Elasticsearch version: 7.10.0
I have an elasticsearch index with 8 shards in 8 different nodes and with a document count greater than 25 million documents(nested not included). It's an heavy update index. The document size grows over a period of time because of deleted documents. I did a search on this issue and read blogs like one below which tells a segment will automatically be merged when the deleted docs count in that segment is greater than 50%.

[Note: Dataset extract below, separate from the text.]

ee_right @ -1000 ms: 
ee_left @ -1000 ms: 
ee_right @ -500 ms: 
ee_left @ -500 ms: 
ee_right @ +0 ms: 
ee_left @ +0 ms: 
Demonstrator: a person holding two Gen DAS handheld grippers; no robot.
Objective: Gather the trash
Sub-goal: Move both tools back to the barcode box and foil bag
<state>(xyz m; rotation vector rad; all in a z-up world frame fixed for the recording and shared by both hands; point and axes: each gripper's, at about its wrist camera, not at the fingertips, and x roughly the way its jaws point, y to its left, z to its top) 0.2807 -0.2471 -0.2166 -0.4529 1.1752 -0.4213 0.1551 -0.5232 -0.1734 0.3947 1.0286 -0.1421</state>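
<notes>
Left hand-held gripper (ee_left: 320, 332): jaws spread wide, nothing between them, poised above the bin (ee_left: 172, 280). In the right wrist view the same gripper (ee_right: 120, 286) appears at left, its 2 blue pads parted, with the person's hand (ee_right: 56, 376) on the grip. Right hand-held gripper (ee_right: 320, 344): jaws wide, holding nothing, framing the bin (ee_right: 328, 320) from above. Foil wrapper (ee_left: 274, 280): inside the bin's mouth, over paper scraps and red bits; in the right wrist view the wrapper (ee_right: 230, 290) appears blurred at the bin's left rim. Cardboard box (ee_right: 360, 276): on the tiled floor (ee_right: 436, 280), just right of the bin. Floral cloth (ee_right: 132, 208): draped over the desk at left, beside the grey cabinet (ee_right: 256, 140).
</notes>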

https://discuss.elastic.co/t/too-many-deleted-docs/84964/4
I did a /_segments for the index and found segments like the below
"segments": {
"_bbx": {
"generation": 14685,
"num_docs": 27901732,
"deleted_docs": 23290932,
"size_in_bytes": 5071187083,
"memory_in_bytes": 137008,
"committed": true,
"search": true,
"version": "8.7.0",
"compound": false,
"attributes": {
"Lucene87StoredFieldsFormat.mode": "BEST_SPEED"
}
},
Full response of /_segment call can be found here
https://drive.google.com/file/d/1mLE2xw0u7lnogHnfzz65rWCBS8JrcnNm/view?usp=sharing
In many segments like the one above the deleted_docs count is more than 75% of the num_docs but is still not getting merged. We haven't set any max_merged_segment so the default is 5gb. We also haven't changed any MergePolicy and are using the default ones as of Es version 7.10.0.
Is my understanding correct ?
Any thoughts on this would be helpful. Thanks in advance.
The num_docs contains only the present documents and doesn't include the deleted documents.
So in this case we have 23,290,932 deleted documents out of a total of 51,192,664 (27,901,732 + 23,290,932) documents which means 45.5% are deleted in that segment. Hence segment merge didn't happen.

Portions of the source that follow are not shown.